- WHAT YOU SHOULD DO
The answer must reproduce the listing exactly, with every picture left out.

- COLLECTED MATERIAL
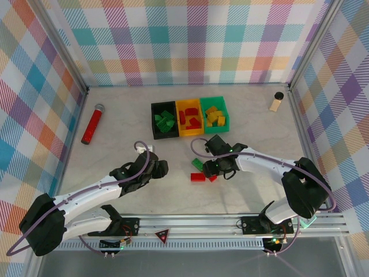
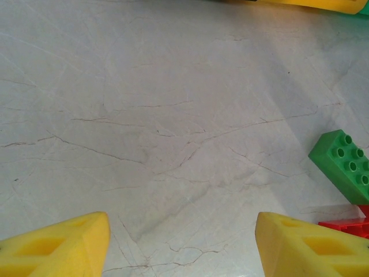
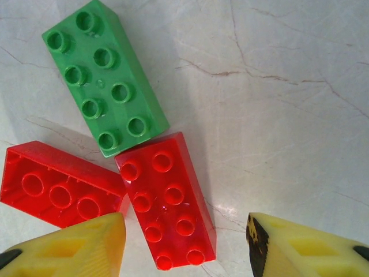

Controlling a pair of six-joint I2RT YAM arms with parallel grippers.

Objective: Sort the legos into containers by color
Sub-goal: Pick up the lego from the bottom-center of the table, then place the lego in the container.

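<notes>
I am looking down through the wrist camera at my left gripper [image 2: 183,245]. Its yellow fingers [image 2: 57,245] are standing well apart over bare bench [image 1: 248,127], gripping nothing.

My right gripper [image 3: 187,245] is hanging just above three loose legos near the middle of the bench, and its jaws are also standing apart, closed on nothing. A red brick [image 3: 167,199] is lying studs up, reaching down into the gap between the fingers and sitting nearer the left-hand one in that view. An overturned red brick [image 3: 60,184] is lying against its side, hollow face up. A green brick [image 3: 104,78] is resting studs up just beyond, its corner meeting the red brick.

From above, I am seeing the three bins sitting in a row at the back. The black bin [image 1: 154,121] is holding green legos, the yellow-orange bin [image 1: 190,104] red ones, and the green bin [image 1: 226,115] yellow ones. A red cylinder [image 1: 92,124] is lying far left, and a tan bottle [image 1: 277,101] is standing far right.
</notes>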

- RESULT BELOW
Controlling a pair of six-joint I2RT YAM arms with parallel grippers.

Objective: Sort the legos into containers by color
Sub-goal: Pick up the lego from the bottom-center of the table, then place the lego in the container.

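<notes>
I am looking down through the wrist camera at my left gripper [image 2: 183,245]. Its yellow fingers [image 2: 57,245] are standing well apart over bare bench [image 1: 248,127], gripping nothing.

My right gripper [image 3: 187,245] is hanging just above three loose legos near the middle of the bench, and its jaws are also standing apart, closed on nothing. A red brick [image 3: 167,199] is lying studs up, reaching down into the gap between the fingers and sitting nearer the left-hand one in that view. An overturned red brick [image 3: 60,184] is lying against its side, hollow face up. A green brick [image 3: 104,78] is resting studs up just beyond, its corner meeting the red brick.

From above, I am seeing the three bins sitting in a row at the back. The black bin [image 1: 154,121] is holding green legos, the yellow-orange bin [image 1: 190,104] red ones, and the green bin [image 1: 226,115] yellow ones. A red cylinder [image 1: 92,124] is lying far left, and a tan bottle [image 1: 277,101] is standing far right.
</notes>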

There is no more to the answer.